O presente imbróglio, é uma maratona e uma batalha jurídica, mas sobretudo um choque na defesa de teses. José Paulo Semedo, para além de evocar a lei para justificar a “incompetência do STJ no seu posicionamento”, alerta que, em matéria de gestão e conclusão do processo eleitoral “ninguém dá ordens à CNE”.

Silvestre Alves, advogado e comentador de assuntos políticos, qualificou de “brincadeiras” os argumentos apresentados e questiona a razão que leva a deposição das candidaturas no STJ e não na CNE. “O STJ é a instância máxima. É quem faz de Tribunal Eleitoral. Portanto, é competente sim, para deliberar sobre este processo”, insistiu, para assegurar em modo de advertência que: “se a CNE não cumprir, não há Presidente e, havendo algum recurso, o STJ pode declarar a nulidade dessas eleições”.

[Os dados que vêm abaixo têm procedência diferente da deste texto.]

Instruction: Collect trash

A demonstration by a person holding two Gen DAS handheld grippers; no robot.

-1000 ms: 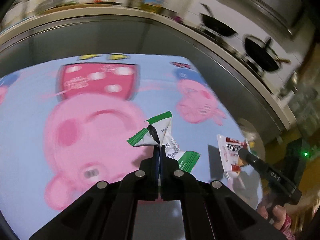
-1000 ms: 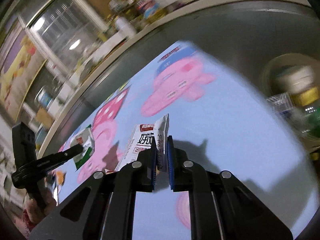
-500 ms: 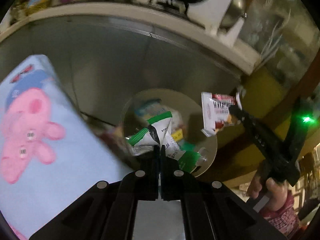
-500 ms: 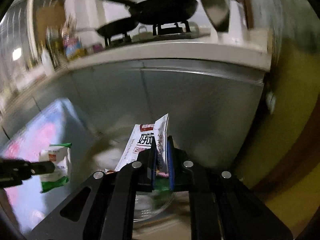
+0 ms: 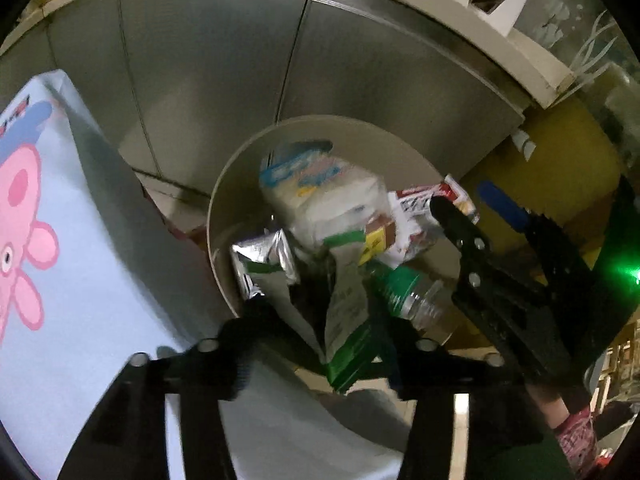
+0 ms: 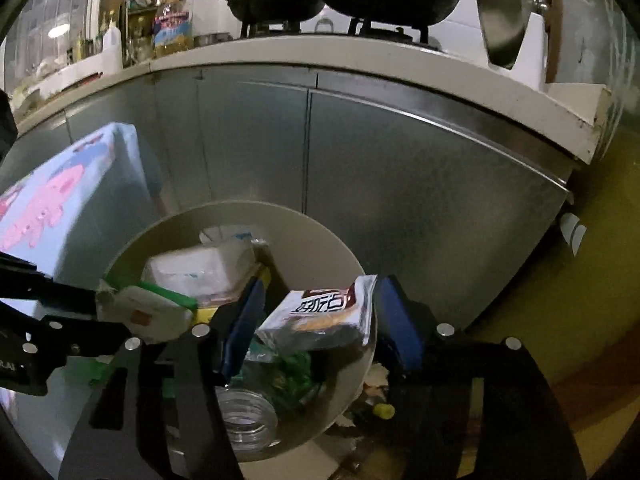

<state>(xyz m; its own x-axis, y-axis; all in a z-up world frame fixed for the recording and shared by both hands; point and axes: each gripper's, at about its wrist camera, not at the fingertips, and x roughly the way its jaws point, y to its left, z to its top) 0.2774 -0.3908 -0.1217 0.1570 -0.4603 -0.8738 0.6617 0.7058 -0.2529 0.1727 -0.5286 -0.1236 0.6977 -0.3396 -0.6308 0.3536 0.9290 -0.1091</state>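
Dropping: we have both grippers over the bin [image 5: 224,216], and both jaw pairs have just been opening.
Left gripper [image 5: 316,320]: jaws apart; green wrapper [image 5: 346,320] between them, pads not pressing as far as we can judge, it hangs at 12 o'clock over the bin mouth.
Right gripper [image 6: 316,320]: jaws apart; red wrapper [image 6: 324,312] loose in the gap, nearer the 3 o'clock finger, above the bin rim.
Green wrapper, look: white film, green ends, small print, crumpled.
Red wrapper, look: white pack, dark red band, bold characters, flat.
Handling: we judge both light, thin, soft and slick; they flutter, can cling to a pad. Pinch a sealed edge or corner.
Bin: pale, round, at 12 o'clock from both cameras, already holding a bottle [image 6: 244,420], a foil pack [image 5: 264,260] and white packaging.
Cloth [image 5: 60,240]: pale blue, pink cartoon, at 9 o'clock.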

Neste processo, o STJ já teve quatro intervenções. Começou com o Acórdão Nº 1/2020 no qual concluiu que foram preteridas algumas formalidades legais e que as mesmas deviam ser respeitadas. A candidatura de Domingos Simões Pereira, pediu aclaração do Acórdão e o STJ explicou que, a sua decisão não pode ser entendida pela CNE como “um convite para se juntar a acta que faltava nos autos”, mas sim a realização do processo de apuramento nacional sem interrupção respeitando o princípio de ininterruptibilidade. A CNE respondeu com a publicação dos resultados definitivos, enquanto a interpretação de um bom número de guineenses falava na decisão do STJ como indicação para a recontagem, uma figura inexistente no ordenamento eleitoral guineense.

O STJ foi obrigado a aparecer, num terceiro momento, numa Conferência de Imprensa, através do seu assessor de Imprensa para explicar que, o STJ “nunca falou na recontagem”, mas reafirmou que a decisão é mesmo para cumprir. O quarto aparecimento foi o Despacho do dia 24 que esclarece que, a acta de apuramento nacional que a CNE enviou aos órgãos de soberania, é inexistente, porque se trata de um acto praticado na pendência do contencioso eleitoral.

Este posicionamento jurídico, parece ter mais valor que as felicitações dos organismos sub-regionais e continentais. A CEDEAO já felicitou, Umaro Sissoco pela vitória eleitoral, e no último fim-de-semana, foi a vez da União Africana.